Biz departments aid growing chorus of excitement around university spin-out companies

An initiative driven by University of Dayton’s business school will see a new corporation launched focused on helping commercialize technology.

Leonardo Enterprises is the latest example of the education sector turning research into business, with ideas focused around science spun-out of top academic institutes including Stanford University and Oxford and Cambridge in the UK.

UD’s schools of engineering and law join the business department in building an independent enterprise that moves research technology from the idea phase into a commercial operation.

“There are a lot of ideas that are born out of class projects, but the students don’t have a lot of opportunities to pursue them outside of the classroom,” Eddy Rojas, dean of UD's school of engineering, told the Dayton Business Journal.

UD joins the growing global chorus of excitement around university spin-outs.

North American universities, hospitals and research institutions formed 914 start-up companies last year, up by 12% on 2013, according to AUM, the technology transfer association formed by more than 300 universities.

Over a 15-year period Stanford University took equity as part of its licensing agreements with 140 spin-out companies, according to an academic paper by Jon Sandelin, senior associate at the Office of Technology Licensing at Stanford.

Spinouts UK, which tracks early-stage research ventures from UK universities including University of Manchester and University of Edinburgh, has more than 2,000 start-ups in its database.

The UK’s University of Oxford in May launched a £300 million joint venture with Isis Innovation to develop research from the university’s mathematical, physical, life sciences and medical sciences divisions, and turn ideas into companies.

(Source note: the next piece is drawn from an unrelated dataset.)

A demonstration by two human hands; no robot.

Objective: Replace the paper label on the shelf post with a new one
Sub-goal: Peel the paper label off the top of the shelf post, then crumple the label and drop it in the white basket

The £50 million Cambridge Innovation Capital fund similarly channels funding into research ventures.

And Imperial Innovations, the technology transfer company of Imperial College London, which is listed on the London Stock Exchange, has raised about £200 million from investors to accelerate research start-ups.

There have been successes.

Spin-outs from Stanford in California have contributed at least $100 billion in revenue to Silicon Valley, according to estimates by Professor Robert Byer at Stanford’s department of applied physics.

According to data from Spinouts UK, 14 British spin-out companies have floated on the stock market over the past three years.

Cambridge University has produced at least 14 companies valued at $1 billion alone, including Nasdaq-listed ARM, whose tech is used in 95% of the world’s mobile phones.

Universities’ business schools provide the commercial acumen and sometimes the funding research projects need to become business enterprises.  

Joanna Mills, deputy director for Cambridge Judge’s Centre for Entrepreneurial Learning, said Judge is “at the heart” of the university’s entrepreneurial scene.

“We get an ecosystem developing of alumni coming through the business school and university,” she said. “A lot of those are entrepreneurs and they spin out ideas into start-ups.”

Other UK spin-out successes include Imperial College’s Circassia, a biotech company which raised £200 million from its IPO last year, and Oxford spin-out NaturalMotion, which was acquired by Zynga for $527 million in 2014.

The UK government has pushed for more private investment in spin-outs, including with the Enterprise Investment Scheme and the patent box, which offer tax breaks.

“The tax breaks in the SEIS and EIS schemes have encouraged business angels to come forward and this has meant there has been a greater flow of funds into early-stage ventures,” said Dr Shailendra Vyakarnam, director of the Bettany Centre for Entrepreneurship at Cranfield School of Management.

However, Hagan Bayley, professor of chemical biology at Oxford who has developed companies from research, said at a recent even that there is “huge pressure” on universities to justify their research funding with commercial results.

He said there is a pursuit of “artificial goals” to justify research funding for basic science in the UK, but “you just simply can’t predict what is going to come up”.